Page MenuHomeSoftware Heritage

scanner: exclusion list through glob patterns
ClosedPublic

Authored by DanSeraf on Apr 9 2020, 1:05 PM.

Details

Summary

Implementation of a directory filter for the scanner

Related: T2336

Diff Detail

Repository
rDTSCN Code scanner
Lint
Automatic diff as part of commit; lint not applicable.
Unit
Automatic diff as part of commit; unit tests not applicable.

Event Timeline

DanSeraf created this revision.Apr 9 2020, 1:05 PM

Build is green

Patch application report for D2989 (id=10628)

Rebasing onto 62be9f10d4...

Current branch diff-target is up to date.
Changes applied before test
commit e6adcb9642f9ca7609bbb607cd1331e5a164fd9a
Author: Daniele Serafini <me@danieleserafini.eu>
Date:   Thu Apr 9 12:50:19 2020 +0200

    exclusion list through glob patterns

See https://jenkins.softwareheritage.org/job/DTSCN/job/tests-on-diff/5/ for more details.

vlorentz requested changes to this revision.Apr 9 2020, 3:46 PM
vlorentz added a subscriber: vlorentz.

Instead of building the set of all paths to exclude (possibly very large), I think you should pass patterns to directory_filter and use [[ https://docs.python.org/3/library/fnmatch.html | fnmatch ]] there

swh/scanner/cli.py
36

patterns: List[str]

46

elif root_path not in dirpath.parents:

swh/scanner/scanner.py
82

len(set(path.parents).intersection(exclude_paths)) != 0 is equivalent to set(path.parents).intersection(exclude_paths) when coerced to bool.

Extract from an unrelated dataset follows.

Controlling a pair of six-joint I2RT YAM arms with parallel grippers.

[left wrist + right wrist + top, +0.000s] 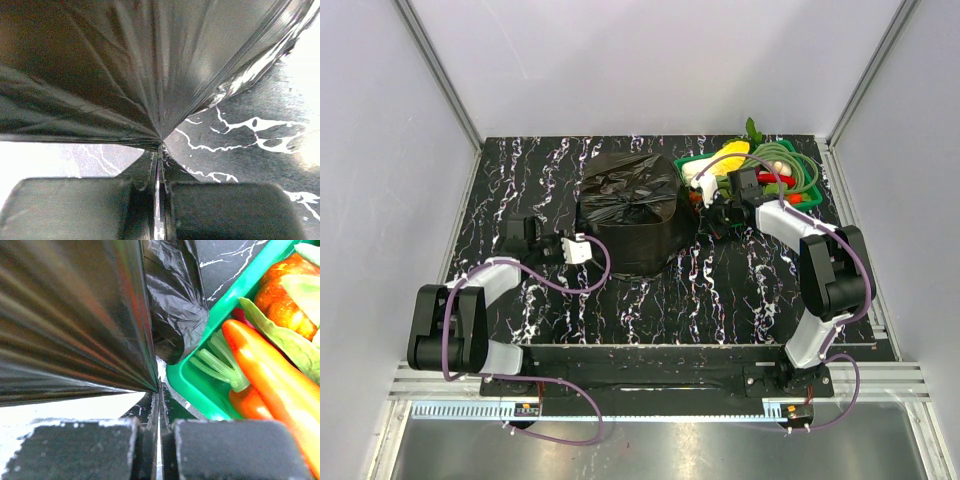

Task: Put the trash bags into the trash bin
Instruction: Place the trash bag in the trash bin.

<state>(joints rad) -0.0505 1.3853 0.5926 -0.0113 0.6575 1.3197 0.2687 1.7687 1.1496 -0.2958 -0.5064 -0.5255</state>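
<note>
- The surface (720, 290) is black with white veining. It carries everything between the two arms.
- The trash bag (628, 200) is the biggest thing on it, a glossy black sheet heaped in a tall mound at the middle of the far half. It seems to be draped over the trash bin, which I cannot see under the plastic.
- I judge the bag light, limp and slippery. It will sag, cling and trap air, and it keeps no shape of its own.
- It looks thin enough to tear if dragged hard over a rim or the tray's corner.
- The best hold is a bunched fold near an edge, pinched through several layers, one on each side so the sheet can be spread or lowered evenly.
- The green tray (200, 385) of vegetables sits just right of the mound. A crumpled flap of bag touches its wall.
- The right gripper (159, 390) is pinched tight on a gathered pleat of bag beside that tray, with the film fanning out taut from its tips.
- The left gripper (159, 152) is likewise clamped on a pleat at the mound's left side, low over the surface.
</note>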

(also, shorter version if you prefer: set(path.parents) & exclude_paths)

101

Jenkins reports this code is never ran by the tests

101–102

Instead of duplicating the code to call Directory.from_disk, you could define dir_filter like this:

if exclude_paths:
    def dir_filter(dirpath, *args):
        return directory_filter(dirpath, exclude_paths)
else:
    dir_filter = None

(mypy might pout, but adding type annotations should work)

101–102

should just be else, to handle non-regular files.

102–104

same here

102–118

Does this really need to be a separate case? Doesn't Directory.from_disk handle roots that are a file?

126–129

exclude_paths: Set[PosixPath]

157

Avoid mutables as default value. It's fine here; but it's a bad habit (it's instantiated on function declaration, not on function call; so mutating it once affects all future calls)

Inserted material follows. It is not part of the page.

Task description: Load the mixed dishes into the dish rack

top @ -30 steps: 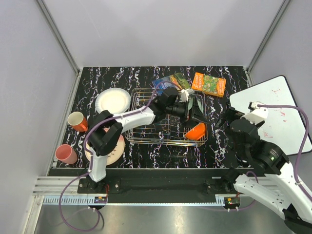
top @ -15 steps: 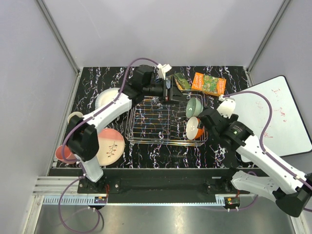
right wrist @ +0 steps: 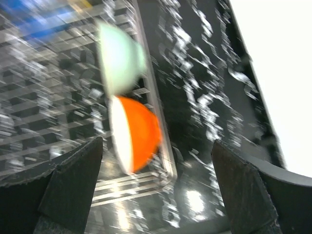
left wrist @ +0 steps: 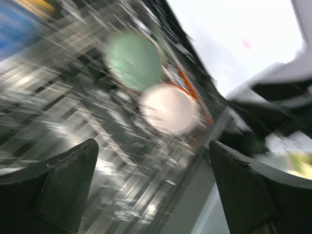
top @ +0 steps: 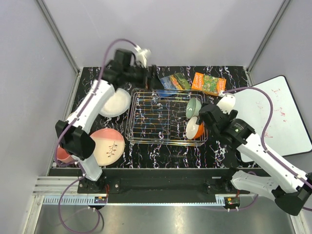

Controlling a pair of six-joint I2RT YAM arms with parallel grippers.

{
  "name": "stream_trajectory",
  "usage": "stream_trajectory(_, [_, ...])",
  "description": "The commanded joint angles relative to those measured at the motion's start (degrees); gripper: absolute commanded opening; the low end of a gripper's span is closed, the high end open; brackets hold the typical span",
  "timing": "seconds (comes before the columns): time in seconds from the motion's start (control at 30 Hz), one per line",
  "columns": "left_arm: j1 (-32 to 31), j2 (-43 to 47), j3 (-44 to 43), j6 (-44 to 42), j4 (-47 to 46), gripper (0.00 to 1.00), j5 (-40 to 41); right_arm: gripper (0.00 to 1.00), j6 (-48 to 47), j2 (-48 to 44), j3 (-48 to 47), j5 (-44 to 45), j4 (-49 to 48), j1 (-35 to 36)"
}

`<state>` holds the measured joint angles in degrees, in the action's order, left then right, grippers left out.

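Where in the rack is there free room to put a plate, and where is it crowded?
The rack is bare from its left wall to the two bowls. Its right end is crowded: the green bowl and the orange bowl stand there. The table strip in front, right of the pink plate, is bare too.

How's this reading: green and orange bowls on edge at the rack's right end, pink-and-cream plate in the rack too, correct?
No: the pink-and-cream plate lies on the table left of the rack, not in it, per the top external view. The green bowl and orange bowl are on edge at its right end.
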<state>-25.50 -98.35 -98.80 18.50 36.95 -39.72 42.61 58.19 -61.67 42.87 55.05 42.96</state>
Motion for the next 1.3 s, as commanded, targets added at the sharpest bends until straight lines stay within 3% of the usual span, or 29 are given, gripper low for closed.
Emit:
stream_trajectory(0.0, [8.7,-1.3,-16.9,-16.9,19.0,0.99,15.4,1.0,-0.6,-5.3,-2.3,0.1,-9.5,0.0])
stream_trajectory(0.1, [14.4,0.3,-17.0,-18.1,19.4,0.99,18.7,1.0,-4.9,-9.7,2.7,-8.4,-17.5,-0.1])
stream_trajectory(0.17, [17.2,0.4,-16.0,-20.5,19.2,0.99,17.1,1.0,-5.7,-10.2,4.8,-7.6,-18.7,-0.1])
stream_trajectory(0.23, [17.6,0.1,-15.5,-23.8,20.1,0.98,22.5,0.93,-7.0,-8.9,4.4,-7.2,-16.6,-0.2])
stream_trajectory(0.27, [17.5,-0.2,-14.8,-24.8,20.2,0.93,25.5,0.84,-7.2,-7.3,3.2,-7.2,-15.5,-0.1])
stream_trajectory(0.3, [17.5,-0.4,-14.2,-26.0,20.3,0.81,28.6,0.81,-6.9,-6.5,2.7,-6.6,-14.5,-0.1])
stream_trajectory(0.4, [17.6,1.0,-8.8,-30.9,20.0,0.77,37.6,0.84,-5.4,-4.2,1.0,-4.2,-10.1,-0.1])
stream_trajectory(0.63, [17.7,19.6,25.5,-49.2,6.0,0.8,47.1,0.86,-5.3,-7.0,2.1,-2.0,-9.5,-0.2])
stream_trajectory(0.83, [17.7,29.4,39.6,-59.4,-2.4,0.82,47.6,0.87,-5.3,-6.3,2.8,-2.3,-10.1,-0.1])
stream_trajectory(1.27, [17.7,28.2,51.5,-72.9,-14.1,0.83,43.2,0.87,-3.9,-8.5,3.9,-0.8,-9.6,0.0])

swh/scanner/tests/test_scanner.py
57–65

this test doesn't fail if get_subpaths returns nothing, which is what happens here.

You should assign the return value of get_subpaths, check the length, then iterate on it.

This revision now requires changes to proceed.Apr 9 2020, 3:46 PM
DanSeraf added inline comments.Apr 9 2020, 4:18 PM
swh/scanner/scanner.py
102–118

Yes, swh-model is currently using Content.from_disk to handle files.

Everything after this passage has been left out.